Task to complete
Copy out, from the entries below, each line holding the string "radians".

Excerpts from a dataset
=======
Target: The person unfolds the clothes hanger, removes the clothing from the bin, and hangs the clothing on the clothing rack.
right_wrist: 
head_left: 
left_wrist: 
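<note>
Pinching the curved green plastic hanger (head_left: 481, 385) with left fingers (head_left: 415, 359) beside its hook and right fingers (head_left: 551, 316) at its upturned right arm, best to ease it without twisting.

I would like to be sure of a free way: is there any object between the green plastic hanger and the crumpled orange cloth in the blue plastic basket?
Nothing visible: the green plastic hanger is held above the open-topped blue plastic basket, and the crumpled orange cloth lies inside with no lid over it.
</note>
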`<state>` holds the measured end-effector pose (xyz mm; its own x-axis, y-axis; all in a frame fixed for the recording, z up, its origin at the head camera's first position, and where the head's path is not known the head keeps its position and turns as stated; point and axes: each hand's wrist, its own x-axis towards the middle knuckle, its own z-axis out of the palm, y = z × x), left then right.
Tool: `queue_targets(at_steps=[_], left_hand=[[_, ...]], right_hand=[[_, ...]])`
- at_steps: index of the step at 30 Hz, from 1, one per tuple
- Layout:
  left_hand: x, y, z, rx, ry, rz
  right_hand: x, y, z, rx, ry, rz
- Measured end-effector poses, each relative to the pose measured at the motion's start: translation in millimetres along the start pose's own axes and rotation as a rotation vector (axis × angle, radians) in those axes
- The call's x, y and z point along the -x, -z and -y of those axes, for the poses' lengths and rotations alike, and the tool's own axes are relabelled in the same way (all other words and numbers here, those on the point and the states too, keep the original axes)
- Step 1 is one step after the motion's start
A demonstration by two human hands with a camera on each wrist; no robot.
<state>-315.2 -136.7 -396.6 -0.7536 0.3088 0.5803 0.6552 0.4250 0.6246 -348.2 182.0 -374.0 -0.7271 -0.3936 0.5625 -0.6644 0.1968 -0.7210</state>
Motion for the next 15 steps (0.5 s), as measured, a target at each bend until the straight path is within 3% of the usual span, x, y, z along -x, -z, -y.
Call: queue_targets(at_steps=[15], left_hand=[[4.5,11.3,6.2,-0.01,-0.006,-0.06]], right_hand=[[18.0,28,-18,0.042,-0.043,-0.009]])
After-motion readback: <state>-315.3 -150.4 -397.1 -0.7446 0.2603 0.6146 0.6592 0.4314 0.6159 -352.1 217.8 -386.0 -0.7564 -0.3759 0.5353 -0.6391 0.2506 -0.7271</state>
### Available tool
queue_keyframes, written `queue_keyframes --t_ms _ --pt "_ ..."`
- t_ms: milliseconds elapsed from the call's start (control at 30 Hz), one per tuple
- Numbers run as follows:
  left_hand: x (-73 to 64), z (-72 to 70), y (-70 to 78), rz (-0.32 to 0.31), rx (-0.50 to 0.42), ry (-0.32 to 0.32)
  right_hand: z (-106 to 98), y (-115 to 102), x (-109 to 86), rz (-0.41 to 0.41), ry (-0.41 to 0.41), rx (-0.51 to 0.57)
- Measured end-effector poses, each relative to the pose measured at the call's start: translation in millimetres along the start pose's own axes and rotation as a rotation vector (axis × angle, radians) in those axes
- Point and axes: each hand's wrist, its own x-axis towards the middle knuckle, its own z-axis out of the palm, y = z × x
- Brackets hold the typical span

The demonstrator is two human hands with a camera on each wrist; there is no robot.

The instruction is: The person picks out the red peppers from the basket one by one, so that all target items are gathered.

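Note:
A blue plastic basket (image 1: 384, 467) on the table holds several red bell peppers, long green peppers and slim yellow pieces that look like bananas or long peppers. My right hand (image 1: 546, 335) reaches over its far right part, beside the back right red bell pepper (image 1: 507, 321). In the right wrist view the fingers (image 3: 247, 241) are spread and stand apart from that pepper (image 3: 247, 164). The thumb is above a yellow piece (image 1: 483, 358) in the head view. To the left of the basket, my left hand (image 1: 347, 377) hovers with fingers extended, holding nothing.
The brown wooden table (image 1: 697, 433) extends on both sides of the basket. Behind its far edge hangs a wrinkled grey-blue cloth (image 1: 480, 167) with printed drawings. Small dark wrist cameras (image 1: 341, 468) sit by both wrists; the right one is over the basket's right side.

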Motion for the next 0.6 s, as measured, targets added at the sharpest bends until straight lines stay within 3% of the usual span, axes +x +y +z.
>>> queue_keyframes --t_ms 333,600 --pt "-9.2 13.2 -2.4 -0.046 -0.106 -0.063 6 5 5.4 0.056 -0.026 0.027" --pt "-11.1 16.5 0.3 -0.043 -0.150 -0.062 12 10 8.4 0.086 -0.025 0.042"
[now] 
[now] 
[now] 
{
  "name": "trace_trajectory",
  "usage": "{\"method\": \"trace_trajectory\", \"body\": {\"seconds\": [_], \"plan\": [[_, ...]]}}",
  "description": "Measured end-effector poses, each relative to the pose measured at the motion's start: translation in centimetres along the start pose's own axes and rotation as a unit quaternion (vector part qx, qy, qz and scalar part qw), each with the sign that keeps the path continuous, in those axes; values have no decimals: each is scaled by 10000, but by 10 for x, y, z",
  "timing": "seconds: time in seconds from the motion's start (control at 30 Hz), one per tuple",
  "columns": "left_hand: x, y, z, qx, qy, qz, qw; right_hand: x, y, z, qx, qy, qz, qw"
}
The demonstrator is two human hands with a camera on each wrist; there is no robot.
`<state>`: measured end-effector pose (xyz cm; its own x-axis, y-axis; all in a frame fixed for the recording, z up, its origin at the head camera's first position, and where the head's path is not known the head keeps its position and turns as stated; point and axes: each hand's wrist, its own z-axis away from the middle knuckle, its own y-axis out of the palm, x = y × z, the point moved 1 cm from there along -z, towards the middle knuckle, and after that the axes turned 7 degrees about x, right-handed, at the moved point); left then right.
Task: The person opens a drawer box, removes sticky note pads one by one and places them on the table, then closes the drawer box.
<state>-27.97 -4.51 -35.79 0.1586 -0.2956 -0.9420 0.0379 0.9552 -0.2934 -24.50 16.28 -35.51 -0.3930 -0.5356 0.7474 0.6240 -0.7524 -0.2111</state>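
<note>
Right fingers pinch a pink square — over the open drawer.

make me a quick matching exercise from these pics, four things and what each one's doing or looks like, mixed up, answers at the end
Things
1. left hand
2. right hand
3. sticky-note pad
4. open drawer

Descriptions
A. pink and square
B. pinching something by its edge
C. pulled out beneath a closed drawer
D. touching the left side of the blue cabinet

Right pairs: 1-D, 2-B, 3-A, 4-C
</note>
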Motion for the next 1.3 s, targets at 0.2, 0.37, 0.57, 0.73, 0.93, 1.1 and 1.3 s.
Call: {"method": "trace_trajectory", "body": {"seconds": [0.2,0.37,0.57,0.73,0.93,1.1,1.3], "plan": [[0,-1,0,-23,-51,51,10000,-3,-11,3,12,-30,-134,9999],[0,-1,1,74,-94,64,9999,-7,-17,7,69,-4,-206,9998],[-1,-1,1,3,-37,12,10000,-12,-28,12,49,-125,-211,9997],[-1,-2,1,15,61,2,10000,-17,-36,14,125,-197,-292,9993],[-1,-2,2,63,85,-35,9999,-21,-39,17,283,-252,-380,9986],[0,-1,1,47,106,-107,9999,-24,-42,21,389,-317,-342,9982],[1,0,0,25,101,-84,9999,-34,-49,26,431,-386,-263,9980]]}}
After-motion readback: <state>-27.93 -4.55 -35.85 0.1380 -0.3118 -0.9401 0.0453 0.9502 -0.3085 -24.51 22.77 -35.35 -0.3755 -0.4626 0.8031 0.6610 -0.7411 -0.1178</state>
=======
Exercise output
- Measured end-effector poses, each relative to the pose measured at the motion's start: translation in millimetres along the start pose's own axes and rotation as a rotation vector (axis × angle, radians) in those axes
- Measured end-effector poses, each relative to the pose measured at the call's start: translation in millimetres along the start pose's own axes and rotation as a rotation vector (axis × angle, radians) in those axes

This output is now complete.